DATASET EXTRACT below:

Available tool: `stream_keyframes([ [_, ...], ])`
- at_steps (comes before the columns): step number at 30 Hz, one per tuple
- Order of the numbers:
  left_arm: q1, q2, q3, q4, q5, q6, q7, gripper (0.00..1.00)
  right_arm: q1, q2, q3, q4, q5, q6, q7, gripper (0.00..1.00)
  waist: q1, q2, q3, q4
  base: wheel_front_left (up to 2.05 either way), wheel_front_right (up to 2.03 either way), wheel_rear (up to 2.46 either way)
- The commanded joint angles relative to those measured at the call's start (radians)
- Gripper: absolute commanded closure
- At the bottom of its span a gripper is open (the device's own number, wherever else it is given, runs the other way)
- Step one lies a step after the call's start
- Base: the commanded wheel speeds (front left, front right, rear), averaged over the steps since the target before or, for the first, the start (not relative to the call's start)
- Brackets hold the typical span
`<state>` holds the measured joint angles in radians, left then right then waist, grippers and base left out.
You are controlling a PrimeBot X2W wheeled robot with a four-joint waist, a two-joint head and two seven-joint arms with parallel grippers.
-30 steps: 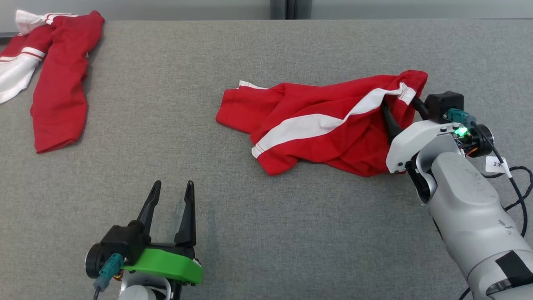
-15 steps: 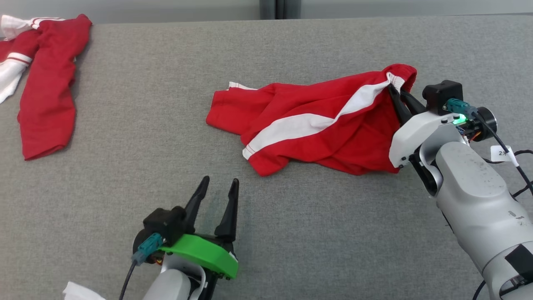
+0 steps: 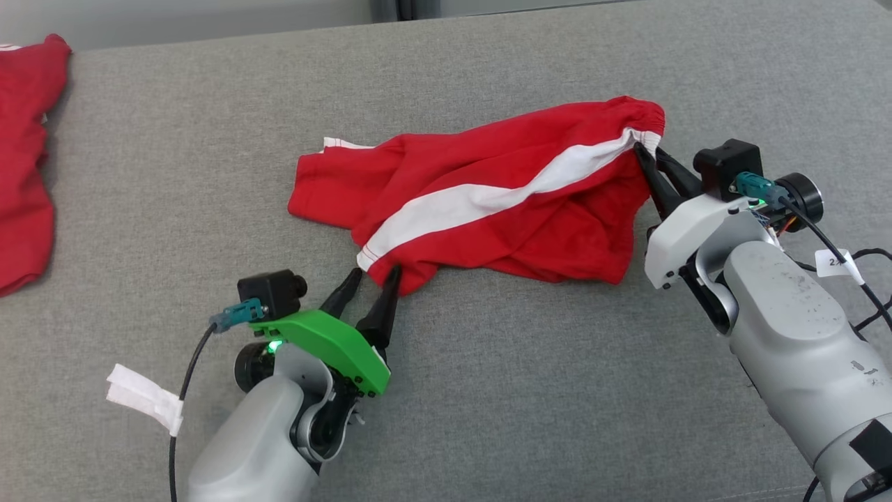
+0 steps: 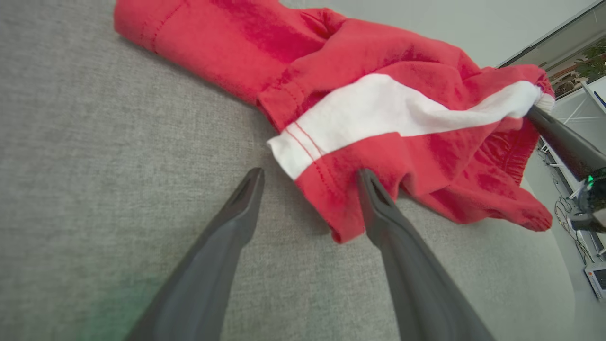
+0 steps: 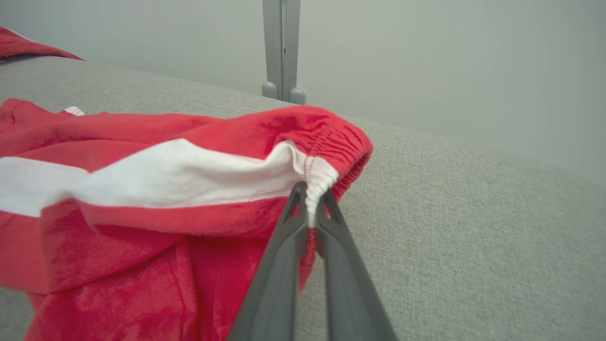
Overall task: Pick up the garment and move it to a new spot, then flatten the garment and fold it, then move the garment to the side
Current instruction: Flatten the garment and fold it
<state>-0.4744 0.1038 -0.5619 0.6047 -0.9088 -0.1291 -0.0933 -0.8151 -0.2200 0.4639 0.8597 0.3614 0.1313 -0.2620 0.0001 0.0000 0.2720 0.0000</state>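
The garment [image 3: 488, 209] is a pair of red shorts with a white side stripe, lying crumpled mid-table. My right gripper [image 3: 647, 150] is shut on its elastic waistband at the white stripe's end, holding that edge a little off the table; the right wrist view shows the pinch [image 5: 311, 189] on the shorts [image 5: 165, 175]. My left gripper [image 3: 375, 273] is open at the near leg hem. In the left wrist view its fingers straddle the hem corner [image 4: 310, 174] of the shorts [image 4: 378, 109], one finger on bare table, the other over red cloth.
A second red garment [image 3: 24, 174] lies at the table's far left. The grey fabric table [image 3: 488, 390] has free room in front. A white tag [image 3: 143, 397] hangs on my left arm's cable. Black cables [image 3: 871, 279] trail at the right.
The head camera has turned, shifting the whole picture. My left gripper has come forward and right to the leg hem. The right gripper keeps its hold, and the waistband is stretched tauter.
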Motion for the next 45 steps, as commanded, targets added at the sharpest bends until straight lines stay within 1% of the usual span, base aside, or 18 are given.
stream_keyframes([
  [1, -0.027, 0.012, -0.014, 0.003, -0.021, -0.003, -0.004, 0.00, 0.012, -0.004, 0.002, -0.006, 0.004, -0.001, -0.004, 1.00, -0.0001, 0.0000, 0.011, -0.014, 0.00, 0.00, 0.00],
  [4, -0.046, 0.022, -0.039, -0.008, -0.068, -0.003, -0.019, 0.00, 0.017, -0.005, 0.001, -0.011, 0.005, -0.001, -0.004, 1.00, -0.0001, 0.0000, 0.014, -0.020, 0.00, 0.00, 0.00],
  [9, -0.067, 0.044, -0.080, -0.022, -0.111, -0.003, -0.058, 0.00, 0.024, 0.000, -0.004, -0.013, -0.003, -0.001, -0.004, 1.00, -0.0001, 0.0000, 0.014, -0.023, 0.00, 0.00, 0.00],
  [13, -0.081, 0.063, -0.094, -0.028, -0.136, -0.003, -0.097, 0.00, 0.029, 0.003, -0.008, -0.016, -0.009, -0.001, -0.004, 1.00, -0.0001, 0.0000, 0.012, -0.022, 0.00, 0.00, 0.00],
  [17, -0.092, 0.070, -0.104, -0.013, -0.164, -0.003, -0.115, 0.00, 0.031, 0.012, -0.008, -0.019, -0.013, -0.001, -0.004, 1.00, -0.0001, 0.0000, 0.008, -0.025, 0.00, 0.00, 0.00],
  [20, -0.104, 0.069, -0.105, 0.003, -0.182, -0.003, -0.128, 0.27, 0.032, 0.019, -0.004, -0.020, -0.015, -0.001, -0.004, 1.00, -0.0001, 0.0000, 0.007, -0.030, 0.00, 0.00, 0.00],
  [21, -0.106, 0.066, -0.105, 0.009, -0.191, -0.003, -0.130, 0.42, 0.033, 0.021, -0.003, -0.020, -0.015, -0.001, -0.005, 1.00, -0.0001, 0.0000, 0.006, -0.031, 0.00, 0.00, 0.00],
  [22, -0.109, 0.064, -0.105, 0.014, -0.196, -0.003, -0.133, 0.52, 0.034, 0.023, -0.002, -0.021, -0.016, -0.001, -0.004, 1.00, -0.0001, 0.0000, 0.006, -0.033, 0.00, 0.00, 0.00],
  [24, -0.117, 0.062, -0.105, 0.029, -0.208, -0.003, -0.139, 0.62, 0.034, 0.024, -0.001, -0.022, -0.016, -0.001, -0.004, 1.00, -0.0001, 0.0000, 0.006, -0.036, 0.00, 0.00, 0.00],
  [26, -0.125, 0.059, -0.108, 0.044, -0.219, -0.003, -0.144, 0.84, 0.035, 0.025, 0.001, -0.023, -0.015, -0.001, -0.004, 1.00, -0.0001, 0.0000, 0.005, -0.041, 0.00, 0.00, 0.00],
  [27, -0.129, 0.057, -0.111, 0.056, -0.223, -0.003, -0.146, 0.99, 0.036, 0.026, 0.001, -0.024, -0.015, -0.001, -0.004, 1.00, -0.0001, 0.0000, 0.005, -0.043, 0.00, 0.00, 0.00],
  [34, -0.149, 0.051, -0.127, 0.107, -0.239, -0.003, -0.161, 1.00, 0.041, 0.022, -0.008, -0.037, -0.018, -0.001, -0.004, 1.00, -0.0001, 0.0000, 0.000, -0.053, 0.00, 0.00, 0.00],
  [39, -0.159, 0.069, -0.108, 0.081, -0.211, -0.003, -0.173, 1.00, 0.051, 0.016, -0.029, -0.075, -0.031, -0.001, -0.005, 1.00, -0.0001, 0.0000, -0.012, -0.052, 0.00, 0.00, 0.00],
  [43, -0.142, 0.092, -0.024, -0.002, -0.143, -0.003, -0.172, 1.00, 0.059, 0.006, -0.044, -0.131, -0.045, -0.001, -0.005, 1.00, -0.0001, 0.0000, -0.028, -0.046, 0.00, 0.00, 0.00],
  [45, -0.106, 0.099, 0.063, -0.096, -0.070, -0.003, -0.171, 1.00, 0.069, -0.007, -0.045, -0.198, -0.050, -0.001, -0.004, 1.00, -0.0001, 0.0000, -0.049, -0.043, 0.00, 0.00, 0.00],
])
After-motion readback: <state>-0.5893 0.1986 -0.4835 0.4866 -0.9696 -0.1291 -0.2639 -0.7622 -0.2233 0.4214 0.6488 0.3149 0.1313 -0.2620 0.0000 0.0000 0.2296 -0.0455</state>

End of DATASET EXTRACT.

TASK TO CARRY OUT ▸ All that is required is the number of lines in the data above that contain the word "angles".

ANSWER TO THIS EXERCISE ▸ 2